WORK INSTRUCTION >> Gather each line in the entries that includes the string "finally".
(DATASET ENTRIES Opens)
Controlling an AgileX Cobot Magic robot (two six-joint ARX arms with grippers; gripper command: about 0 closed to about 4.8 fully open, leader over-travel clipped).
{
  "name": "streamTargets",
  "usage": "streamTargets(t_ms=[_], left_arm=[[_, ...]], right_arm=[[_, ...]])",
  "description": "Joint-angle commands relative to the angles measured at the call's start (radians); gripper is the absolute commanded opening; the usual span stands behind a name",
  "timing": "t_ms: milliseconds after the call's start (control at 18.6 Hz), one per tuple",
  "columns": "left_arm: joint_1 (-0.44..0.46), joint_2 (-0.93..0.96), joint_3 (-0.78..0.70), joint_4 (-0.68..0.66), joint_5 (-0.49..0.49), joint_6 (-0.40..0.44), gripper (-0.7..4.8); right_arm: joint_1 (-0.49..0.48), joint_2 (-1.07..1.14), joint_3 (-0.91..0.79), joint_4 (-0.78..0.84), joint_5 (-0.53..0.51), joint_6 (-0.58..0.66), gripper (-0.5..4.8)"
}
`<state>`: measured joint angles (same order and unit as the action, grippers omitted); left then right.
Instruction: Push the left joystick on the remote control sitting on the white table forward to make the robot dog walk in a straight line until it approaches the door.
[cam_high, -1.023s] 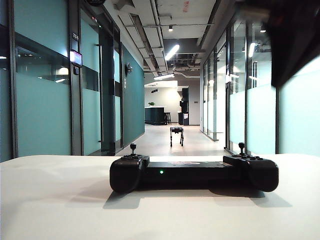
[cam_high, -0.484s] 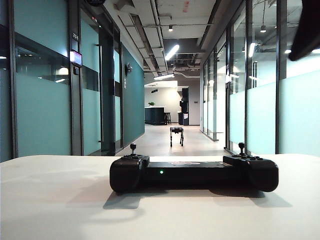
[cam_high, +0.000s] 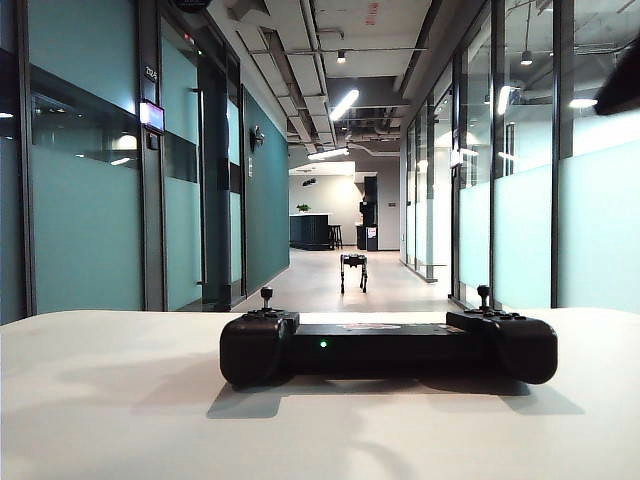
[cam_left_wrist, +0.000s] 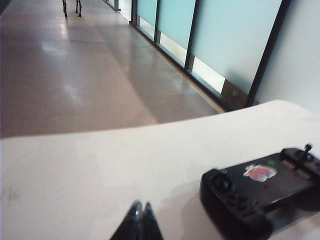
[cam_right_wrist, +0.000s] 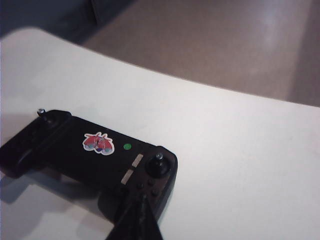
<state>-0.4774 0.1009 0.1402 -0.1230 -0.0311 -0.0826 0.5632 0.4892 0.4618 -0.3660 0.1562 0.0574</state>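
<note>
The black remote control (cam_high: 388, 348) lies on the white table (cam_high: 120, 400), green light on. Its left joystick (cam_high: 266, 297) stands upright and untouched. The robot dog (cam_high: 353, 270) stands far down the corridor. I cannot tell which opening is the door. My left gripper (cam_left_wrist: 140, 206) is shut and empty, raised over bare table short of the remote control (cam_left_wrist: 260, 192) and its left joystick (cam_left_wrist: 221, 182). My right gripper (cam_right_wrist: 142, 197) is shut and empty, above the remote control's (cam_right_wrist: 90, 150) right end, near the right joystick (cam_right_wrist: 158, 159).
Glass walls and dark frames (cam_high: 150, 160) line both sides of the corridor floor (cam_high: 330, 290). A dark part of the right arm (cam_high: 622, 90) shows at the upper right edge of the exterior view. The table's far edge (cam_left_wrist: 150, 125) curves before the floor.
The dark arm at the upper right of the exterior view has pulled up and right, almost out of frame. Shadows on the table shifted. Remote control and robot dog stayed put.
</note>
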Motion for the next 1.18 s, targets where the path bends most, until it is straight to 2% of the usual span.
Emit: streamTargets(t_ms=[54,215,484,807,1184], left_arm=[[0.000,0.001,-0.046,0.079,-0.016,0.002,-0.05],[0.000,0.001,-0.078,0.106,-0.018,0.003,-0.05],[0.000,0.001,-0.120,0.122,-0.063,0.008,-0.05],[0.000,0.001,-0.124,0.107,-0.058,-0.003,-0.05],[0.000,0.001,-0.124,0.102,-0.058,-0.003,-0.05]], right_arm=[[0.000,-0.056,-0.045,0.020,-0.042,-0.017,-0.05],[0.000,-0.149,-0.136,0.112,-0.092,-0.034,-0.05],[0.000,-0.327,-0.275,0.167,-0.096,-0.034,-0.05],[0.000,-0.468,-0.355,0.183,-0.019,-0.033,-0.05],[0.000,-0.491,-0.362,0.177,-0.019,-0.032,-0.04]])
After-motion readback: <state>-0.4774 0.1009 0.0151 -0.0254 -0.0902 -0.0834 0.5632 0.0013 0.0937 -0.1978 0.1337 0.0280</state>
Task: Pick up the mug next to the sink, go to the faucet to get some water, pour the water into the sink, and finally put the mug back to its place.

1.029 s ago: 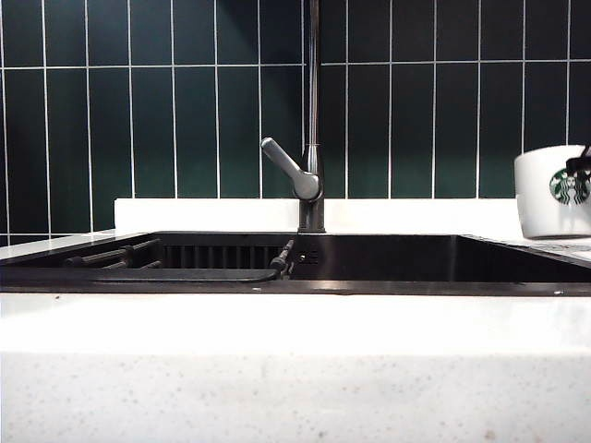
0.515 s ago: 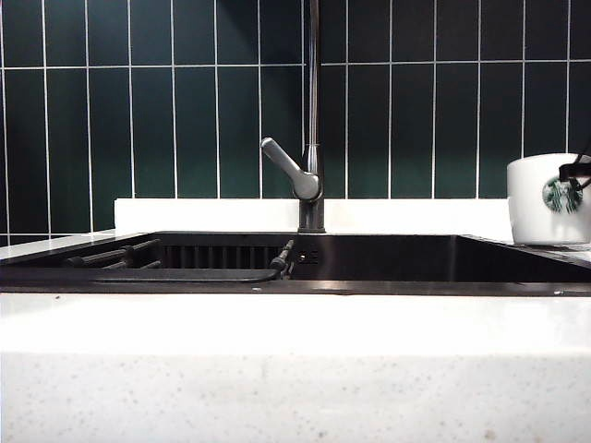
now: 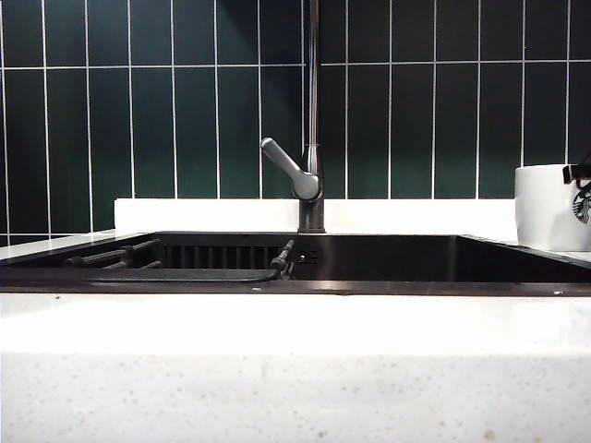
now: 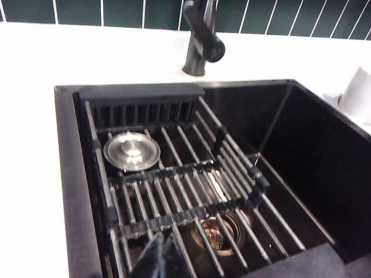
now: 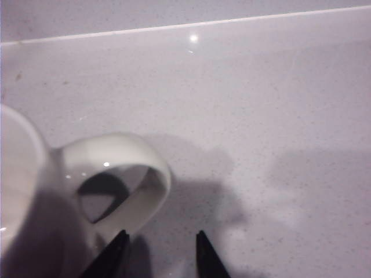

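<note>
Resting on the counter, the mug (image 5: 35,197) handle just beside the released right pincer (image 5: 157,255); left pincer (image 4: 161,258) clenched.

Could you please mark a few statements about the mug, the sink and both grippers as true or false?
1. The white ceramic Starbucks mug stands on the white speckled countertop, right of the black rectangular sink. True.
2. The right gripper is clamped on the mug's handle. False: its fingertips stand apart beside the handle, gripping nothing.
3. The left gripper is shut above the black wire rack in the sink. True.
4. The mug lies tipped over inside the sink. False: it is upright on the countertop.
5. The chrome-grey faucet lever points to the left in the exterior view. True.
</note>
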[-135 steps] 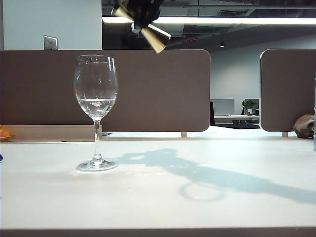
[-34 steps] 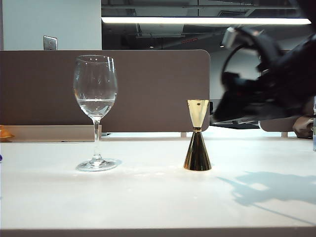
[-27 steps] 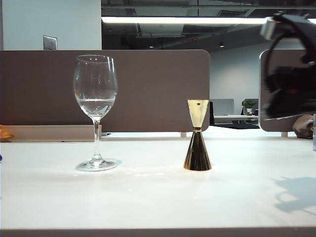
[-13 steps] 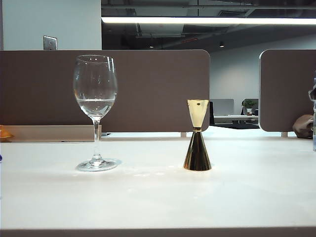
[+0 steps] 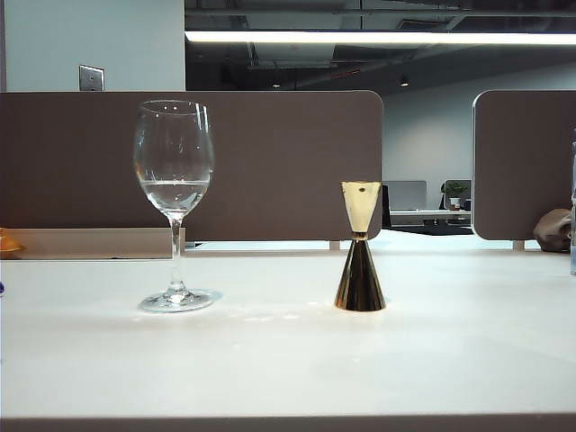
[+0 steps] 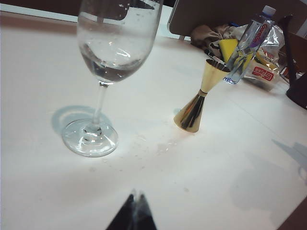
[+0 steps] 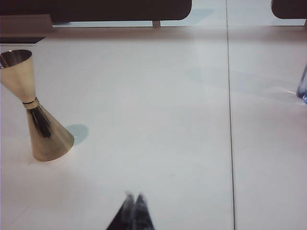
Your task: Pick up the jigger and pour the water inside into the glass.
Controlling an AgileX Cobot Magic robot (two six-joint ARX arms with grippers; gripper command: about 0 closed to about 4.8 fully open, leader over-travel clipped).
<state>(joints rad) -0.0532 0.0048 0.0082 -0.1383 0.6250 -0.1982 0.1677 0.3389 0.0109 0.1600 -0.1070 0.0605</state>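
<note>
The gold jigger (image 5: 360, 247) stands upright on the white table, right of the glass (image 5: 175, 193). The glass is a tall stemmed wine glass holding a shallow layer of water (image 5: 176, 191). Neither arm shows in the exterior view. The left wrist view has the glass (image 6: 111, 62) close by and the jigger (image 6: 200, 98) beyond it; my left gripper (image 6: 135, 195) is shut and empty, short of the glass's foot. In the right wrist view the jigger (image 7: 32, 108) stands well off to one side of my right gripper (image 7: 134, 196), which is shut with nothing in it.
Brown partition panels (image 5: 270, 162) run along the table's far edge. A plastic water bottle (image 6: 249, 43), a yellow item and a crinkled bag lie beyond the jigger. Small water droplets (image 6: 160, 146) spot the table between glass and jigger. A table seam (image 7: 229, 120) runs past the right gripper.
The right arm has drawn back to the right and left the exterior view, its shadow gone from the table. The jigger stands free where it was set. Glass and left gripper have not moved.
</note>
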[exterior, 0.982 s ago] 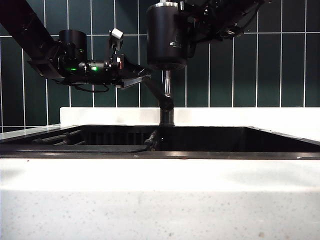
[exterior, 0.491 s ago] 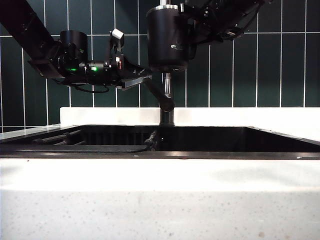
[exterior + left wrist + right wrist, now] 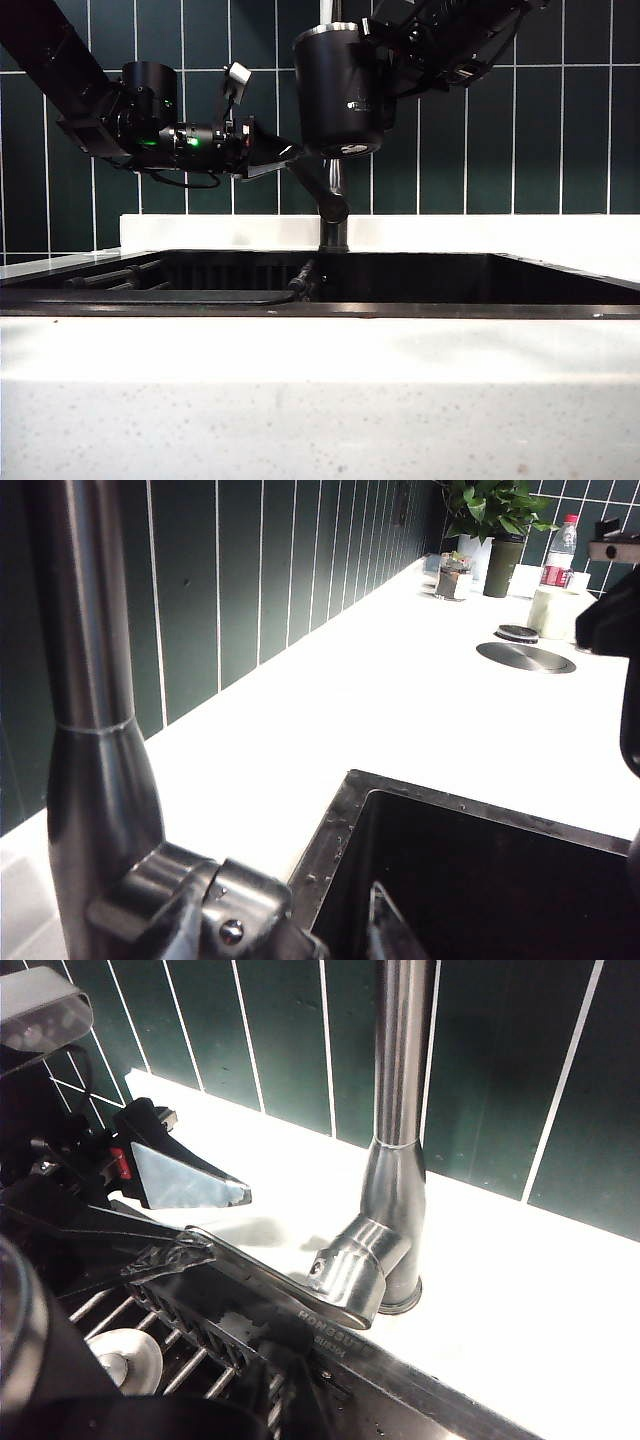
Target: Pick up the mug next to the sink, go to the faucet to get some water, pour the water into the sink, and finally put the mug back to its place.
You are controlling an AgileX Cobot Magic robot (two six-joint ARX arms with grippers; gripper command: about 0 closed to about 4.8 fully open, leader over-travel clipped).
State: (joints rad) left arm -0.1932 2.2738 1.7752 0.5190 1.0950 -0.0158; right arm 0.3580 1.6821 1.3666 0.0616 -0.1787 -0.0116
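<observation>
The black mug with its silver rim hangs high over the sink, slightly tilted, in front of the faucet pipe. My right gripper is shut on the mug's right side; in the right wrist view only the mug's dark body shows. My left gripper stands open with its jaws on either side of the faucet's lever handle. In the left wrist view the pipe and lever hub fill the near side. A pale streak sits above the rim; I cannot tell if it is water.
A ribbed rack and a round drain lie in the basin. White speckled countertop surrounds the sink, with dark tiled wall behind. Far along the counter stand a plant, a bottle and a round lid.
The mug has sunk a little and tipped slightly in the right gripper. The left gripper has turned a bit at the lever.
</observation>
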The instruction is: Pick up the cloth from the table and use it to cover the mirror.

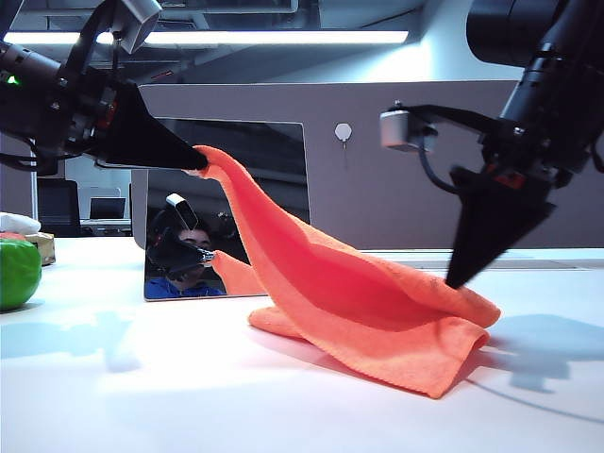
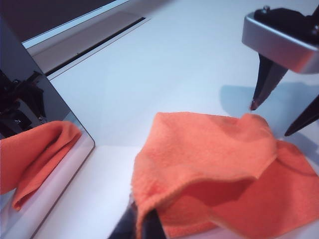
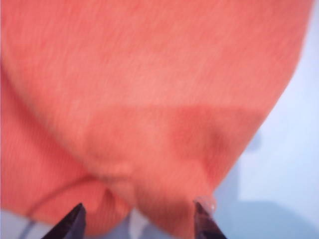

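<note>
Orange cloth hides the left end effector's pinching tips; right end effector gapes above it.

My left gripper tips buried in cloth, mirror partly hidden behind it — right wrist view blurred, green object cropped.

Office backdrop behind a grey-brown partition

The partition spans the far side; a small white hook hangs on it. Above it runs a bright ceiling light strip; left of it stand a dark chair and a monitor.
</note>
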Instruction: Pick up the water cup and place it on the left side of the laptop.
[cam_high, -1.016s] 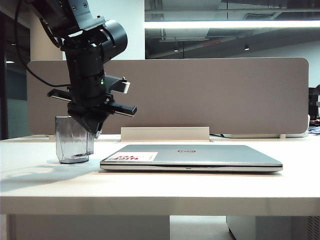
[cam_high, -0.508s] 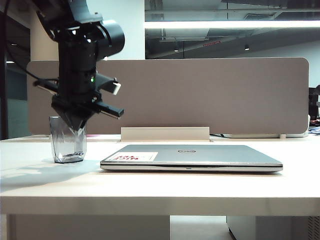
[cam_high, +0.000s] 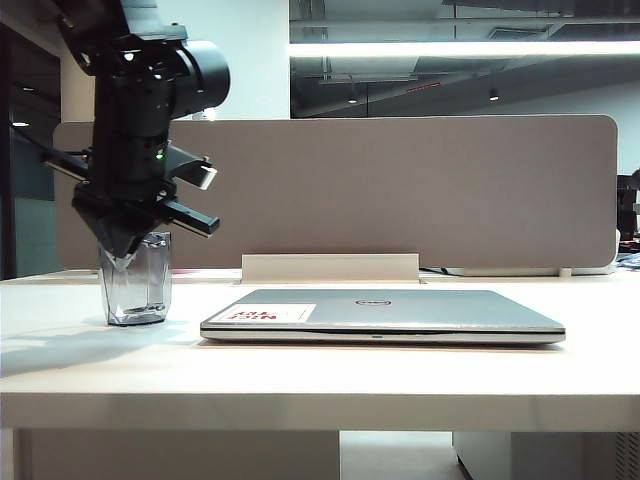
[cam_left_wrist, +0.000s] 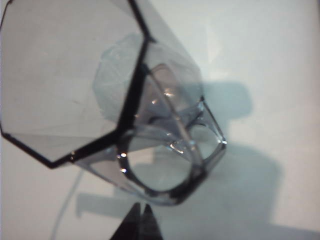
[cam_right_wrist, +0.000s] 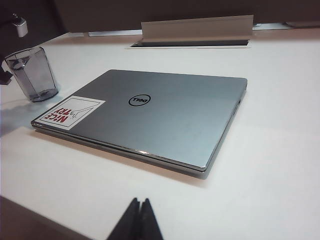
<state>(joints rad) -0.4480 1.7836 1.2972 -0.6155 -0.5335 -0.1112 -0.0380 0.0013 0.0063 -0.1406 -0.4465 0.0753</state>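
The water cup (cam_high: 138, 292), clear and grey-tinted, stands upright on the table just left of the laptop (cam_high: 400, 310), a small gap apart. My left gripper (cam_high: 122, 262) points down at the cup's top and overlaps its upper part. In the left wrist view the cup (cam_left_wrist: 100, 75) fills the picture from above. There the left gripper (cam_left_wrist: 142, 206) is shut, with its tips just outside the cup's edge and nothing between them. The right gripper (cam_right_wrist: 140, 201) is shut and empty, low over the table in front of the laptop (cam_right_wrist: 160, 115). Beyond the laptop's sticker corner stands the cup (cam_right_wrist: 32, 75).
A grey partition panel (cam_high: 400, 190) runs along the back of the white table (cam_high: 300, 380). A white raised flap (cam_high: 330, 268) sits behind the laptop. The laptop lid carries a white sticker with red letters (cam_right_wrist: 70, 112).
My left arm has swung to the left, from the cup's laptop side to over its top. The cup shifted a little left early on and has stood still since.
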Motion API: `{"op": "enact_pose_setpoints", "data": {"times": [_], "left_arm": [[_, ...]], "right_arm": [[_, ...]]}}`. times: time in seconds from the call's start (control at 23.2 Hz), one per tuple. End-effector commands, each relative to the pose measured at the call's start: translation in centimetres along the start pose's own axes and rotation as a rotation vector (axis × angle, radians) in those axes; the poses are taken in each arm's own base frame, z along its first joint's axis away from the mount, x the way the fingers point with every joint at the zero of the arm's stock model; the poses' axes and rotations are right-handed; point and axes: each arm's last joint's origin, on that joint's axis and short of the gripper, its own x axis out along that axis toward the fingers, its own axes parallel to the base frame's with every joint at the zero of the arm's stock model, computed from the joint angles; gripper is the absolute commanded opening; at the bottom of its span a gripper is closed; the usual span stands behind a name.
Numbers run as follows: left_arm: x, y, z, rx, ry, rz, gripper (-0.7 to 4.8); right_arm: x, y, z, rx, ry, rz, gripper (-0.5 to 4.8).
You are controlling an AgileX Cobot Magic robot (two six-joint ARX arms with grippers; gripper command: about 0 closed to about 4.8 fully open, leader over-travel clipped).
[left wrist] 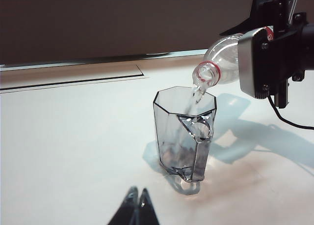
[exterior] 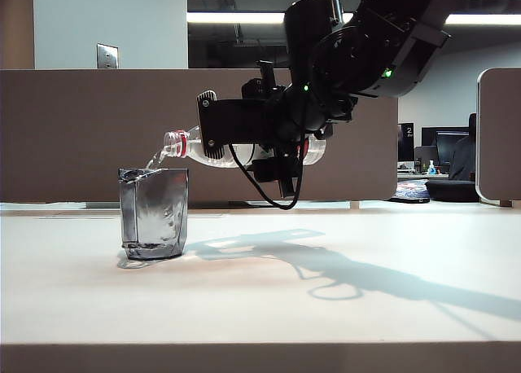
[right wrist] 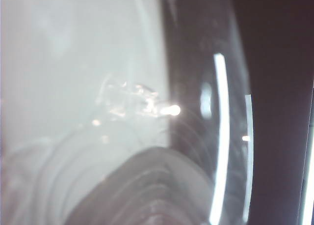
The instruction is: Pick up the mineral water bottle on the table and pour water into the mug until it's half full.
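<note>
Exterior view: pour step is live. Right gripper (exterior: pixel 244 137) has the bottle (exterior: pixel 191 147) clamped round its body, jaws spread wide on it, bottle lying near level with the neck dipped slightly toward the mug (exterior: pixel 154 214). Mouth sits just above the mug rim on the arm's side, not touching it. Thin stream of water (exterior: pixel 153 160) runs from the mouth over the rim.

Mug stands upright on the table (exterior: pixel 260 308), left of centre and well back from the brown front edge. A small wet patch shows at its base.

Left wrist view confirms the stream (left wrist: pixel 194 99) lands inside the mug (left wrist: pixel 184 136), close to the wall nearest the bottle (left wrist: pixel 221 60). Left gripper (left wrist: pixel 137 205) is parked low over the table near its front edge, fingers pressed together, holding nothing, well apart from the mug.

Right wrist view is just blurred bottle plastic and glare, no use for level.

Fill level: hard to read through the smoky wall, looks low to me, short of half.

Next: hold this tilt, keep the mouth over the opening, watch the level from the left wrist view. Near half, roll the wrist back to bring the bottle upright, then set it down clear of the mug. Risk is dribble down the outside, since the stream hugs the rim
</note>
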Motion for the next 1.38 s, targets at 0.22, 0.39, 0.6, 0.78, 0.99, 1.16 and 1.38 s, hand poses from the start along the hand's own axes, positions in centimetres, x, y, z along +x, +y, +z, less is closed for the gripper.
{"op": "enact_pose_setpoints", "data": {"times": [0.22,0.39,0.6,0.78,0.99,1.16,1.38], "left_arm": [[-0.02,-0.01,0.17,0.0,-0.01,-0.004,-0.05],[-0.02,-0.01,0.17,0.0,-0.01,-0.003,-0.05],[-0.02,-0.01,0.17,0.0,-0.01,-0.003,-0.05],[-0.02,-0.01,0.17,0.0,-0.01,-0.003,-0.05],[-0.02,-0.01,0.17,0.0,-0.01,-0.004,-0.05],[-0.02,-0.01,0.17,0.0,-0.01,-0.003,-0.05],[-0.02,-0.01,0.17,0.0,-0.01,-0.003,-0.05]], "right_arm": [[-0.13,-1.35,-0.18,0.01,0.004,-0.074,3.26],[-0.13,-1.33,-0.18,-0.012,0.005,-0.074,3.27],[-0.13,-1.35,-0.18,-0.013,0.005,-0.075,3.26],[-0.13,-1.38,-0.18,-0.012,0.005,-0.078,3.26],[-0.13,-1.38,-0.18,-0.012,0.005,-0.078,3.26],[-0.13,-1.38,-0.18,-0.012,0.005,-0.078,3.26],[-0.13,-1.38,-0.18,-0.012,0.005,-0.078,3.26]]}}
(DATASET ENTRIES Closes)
WRITTEN REPLY >>
Task: Pick up the mug next to the sink, go to the faucet to get some water, pour the water into the sink, and finally put the mug back to its place.
Target: Pick up the mug next to the sink, go to the faucet to get some water, pour the water into the sink, and finally put the mug back to its place.

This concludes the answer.